Talk:Fisher information metric

Page contents not supported in other languages.
From Wikipedia, the free encyclopedia

Redirect[edit]

I suspect the appropriate fate of this article is to redirect it to Fisher information, incorporate everything here into that article, and greatly expand it so it's no longer a stub, putting in the usual topics on Fisher information, which at this point are missing. Michael Hardy 01:14, 7 Apr 2004 (UTC)

  • Let's emphasize that one more time, eh? "STUB" You are yet only a student of the obvious. The *normal* way to do this is to add a msg:stub header at the top of the page.
  • This is a metric, in the differential geometry sense of the word. Read the books cited for more information. Kevin Baas 16:13, 7 Apr 2004 (UTC)

Question[edit]

Anyone know what a "statistical manifold" is? Or a "statistical differential manifold"? Melcombe (talk) 14:15, 18 September 2009 (UTC)[reply]

Statistical manifold = smooth parametric model = a finite-dimensional family of probability distributions that can be viewed as a smooth manifold = it can be smoothly parametrized by finite-dimensional θ, at least locally. stpasha » 17:40, 9 February 2010 (UTC)[reply]
And the article doesn't say anything like that, at present. Melcombe (talk) 10:54, 10 February 2010 (UTC)[reply]

Another Question[edit]

Why doesn't this article mention the Cramér-Rao bound? Seems to this reader that belongs in the first paragraph. It is clearly the most important application, and the link will lead readers to a more accessible treatment of the concept in a simpler situation. — Preceding unsigned comment added by Robroot (talkcontribs) 23:20, 1 March 2014 (UTC)[reply]

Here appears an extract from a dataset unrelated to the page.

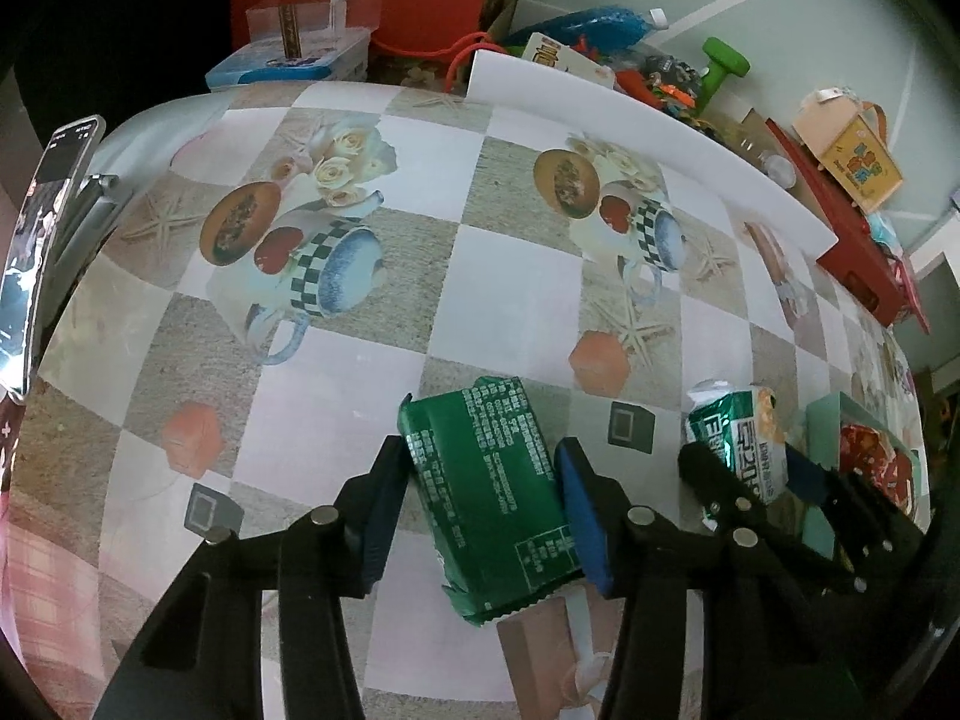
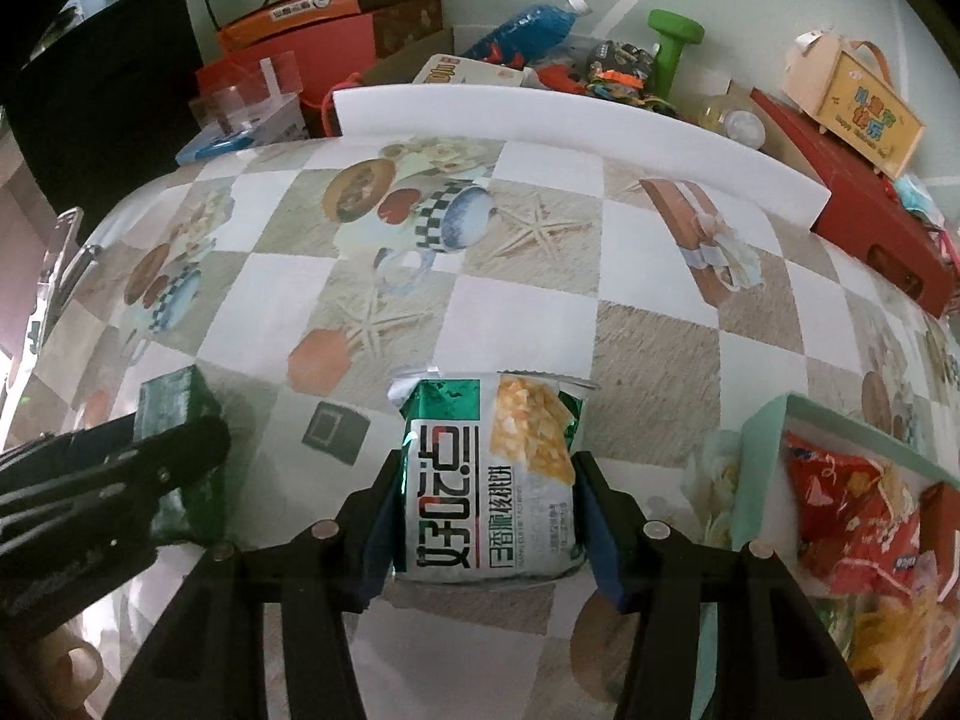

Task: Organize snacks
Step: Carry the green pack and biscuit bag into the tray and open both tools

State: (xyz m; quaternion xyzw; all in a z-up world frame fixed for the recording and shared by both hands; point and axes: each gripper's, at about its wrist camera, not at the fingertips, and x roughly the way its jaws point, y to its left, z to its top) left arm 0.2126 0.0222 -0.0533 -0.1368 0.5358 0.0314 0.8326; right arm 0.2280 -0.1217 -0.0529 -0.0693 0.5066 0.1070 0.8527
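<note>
A dark green snack packet (image 1: 486, 498) lies on the patterned tablecloth (image 1: 420, 276). My left gripper (image 1: 480, 450) is shut on it, a blue pad pressed against each long side. Just to the right, a white-and-green snack packet (image 2: 486, 480) with yellow chips printed on it sits between the pads of my right gripper (image 2: 486, 468), which is shut on it. That second packet (image 1: 741, 438) also shows at the right of the left wrist view. The left gripper (image 2: 150, 456) with its green packet (image 2: 174, 402) appears at the left edge of the right wrist view.
A pale green tray (image 2: 762, 420) holding red and yellow snack bags stands at the right. A white foam board (image 2: 540, 108) runs along the table's far side, with a red box (image 2: 864, 192), a green dumbbell (image 2: 672, 42) and other clutter behind it. A phone (image 1: 36, 210) stands at the left edge.
</note>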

Robroot 23:22, 1 March 2014 (UTC)[reply]

Dubious[edit]

The article doesn’t define a metric. For a reference, metric is a function d:M×MR+, where M is the smooth manifold in question. The quantity g described in the article fails in many respects:

  • g takes values in the space of k×k matrices (where k is the dimension of the “parameter vector”), not in the space R+
  • g is a function of a single argument, instead of being a function of two arguments. So it's not even possible to check if it defines a symmetric function, and if it is equal to zero only when the distributions are equal
  • Using parameter θ is not adequate when talking about smooth manifolds. By definition of a manifold, it may be Riemannian-parametrized only locally, there does not exist any θ for the entire manifold.

... stpasha » talk » 16:59, 21 September 2009 (UTC)[reply]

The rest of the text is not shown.